Coup de théâtre : en mars 2025, il reçoit un courrier du président de l’université l’informant qu’il s’oppose à sa soutenance. « L’article R. 632-23 du Code de l’éducation, dans sa rédaction applicable à votre situation à savoir celle d’un interne dit ancien régime ayant passé les ECN avant 2017, rappelle que la soutenance de cette thèse peut intervenir au plus tôt dès la validation du troisième semestre de formation et au plus tard trois années après la validation du troisième cycle des études de médicales. Or, vous avez validé votre DES le 24 juin 2021. N’ayant pas sollicité comme le rappelle le cadre réglementaire de dérogation dûment justifiée pour pouvoir soutenir en dehors des délais impartis, il est impossible pour vous de pouvoir soutenir votre thèse », lit-on dans le courrier que Le Quotidien a pu consulter.
Thèse ficelée
Rédigée, validée par son directeur et imprimée, sa thèse – qui attend sagement sur le coin de son bureau – est pourtant prête depuis plusieurs semaines. « Tout a été validé, je demande seulement qu’on m’accorde 40 minutes pour la présenter », lâche Fouad Yanouri, désespéré mais aussi en colère. Car sans cette soutenance, pas de diplôme de docteur en médecine et donc pas de droit d’exercice. « En m’interdisant de soutenir ma thèse j’ai le sentiment qu’on me demande de mettre à la poubelle trois ans de travail et quinze années d’études de médecine. »
Pourtant, reprendre des études de médecine à l’âge de 33 ans – après avoir enseigné pendant plusieurs années en sciences physiques – avait été un choix difficile. « J’ai attendu un an et demi avant de prendre cette décision. Je savais que c’était un pari difficile mais j’étais très motivé par l’envie de soigner ! Je ne voulais pas regretter de n’avoir pas tenté médecine car ça me trottait dans la tête depuis le début de mes études », confie-t-il.

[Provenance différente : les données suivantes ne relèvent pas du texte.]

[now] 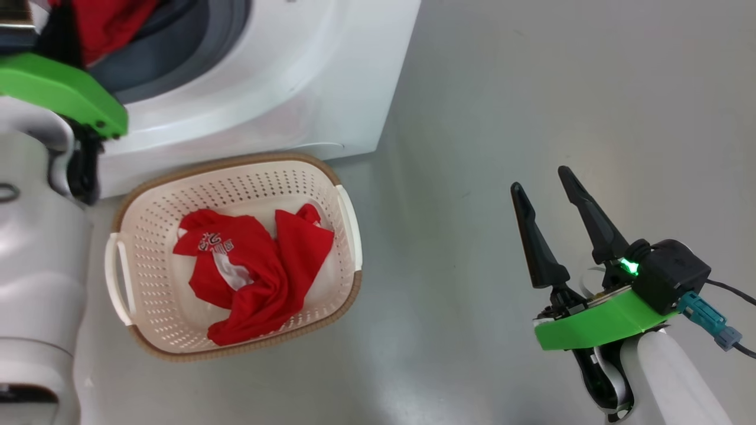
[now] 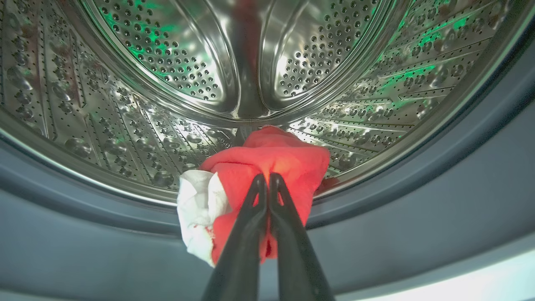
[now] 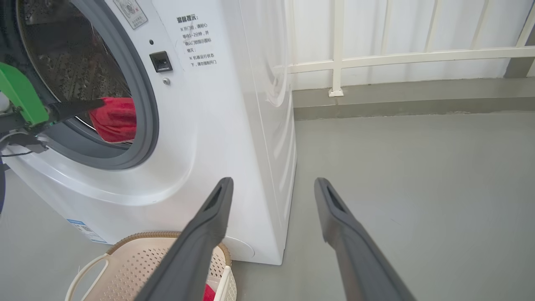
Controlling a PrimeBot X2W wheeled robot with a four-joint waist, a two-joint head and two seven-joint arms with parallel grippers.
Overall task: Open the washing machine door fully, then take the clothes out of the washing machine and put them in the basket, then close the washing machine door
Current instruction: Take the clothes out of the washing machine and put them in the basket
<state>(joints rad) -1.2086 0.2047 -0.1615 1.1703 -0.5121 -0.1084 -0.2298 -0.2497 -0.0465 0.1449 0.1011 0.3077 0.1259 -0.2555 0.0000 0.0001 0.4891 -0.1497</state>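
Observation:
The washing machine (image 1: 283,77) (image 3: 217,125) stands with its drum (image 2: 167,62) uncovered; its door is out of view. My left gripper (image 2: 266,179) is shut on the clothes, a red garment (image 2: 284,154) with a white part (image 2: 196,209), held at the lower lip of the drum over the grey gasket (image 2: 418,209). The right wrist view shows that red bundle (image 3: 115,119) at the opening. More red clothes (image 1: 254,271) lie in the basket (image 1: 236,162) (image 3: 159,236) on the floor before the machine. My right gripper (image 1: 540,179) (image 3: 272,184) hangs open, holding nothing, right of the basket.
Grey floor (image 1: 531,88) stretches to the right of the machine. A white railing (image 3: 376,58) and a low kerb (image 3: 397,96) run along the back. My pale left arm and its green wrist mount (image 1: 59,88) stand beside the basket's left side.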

En attendant, je ne peux ni exercer, ni remplacer, rien !
Fouad Yanouri
Consacrée à la pédagogie médicale et à l’approche par compétences dans les études de médecine, sa thèse porte sur les guides d’internes. Un moyen de conjuguer sa passion pour la médecine et pour l’enseignement. « Le socioconstructivisme m’a toujours fasciné. J’ai analysé et observé les guides d’internes pour comprendre comment ce paradigme pédagogique pouvait s’articuler avec le cursus de formation. J’ai élaboré une grille d’analyse spécifique — un travail de longue haleine qui m’a demandé énormément de temps », explique l’interne.
Des arguments qui n’ont pas convaincu son université. En attendant, Fouad Yanouri vit dans une attente douloureuse avec la peur de ne jamais pouvoir exercer. « La médiation n’a rien donné, je ne sais plus quoi faire, je suis dépité. » Quant à l’idée d’engager un recours contentieux ? « Je n’ai pas envie d’aller au tribunal administratif. Je sais que ce sera long. Et pendant ce temps, je ne peux pas exercer, ni remplacer, ni rien. »
L’université de Reims ne veut pas de « passe-droit »
Contactée, l’université de Reims assure n’avoir reçu « aucun dossier complet de demande de dérogation » de la part de Fouad Yanouri, dans les délais réglementaires. « M. Yanouri a fait une demande de recours le 11 avril 2025, qui en l'absence de réponse de l’administration sous deux mois vaut rejet implicite ». L’établissement rappelle que « l’université est tenue de se conformer au cadre légal. De plus, de nombreux internes, dans des situations parfois comparables, ont veillé à respecter les délais ou à solliciter en temps utile les dérogations nécessaires. Aussi accorder un passe-droit à M. Yanouri constituerait une rupture d’équité entre les candidats ».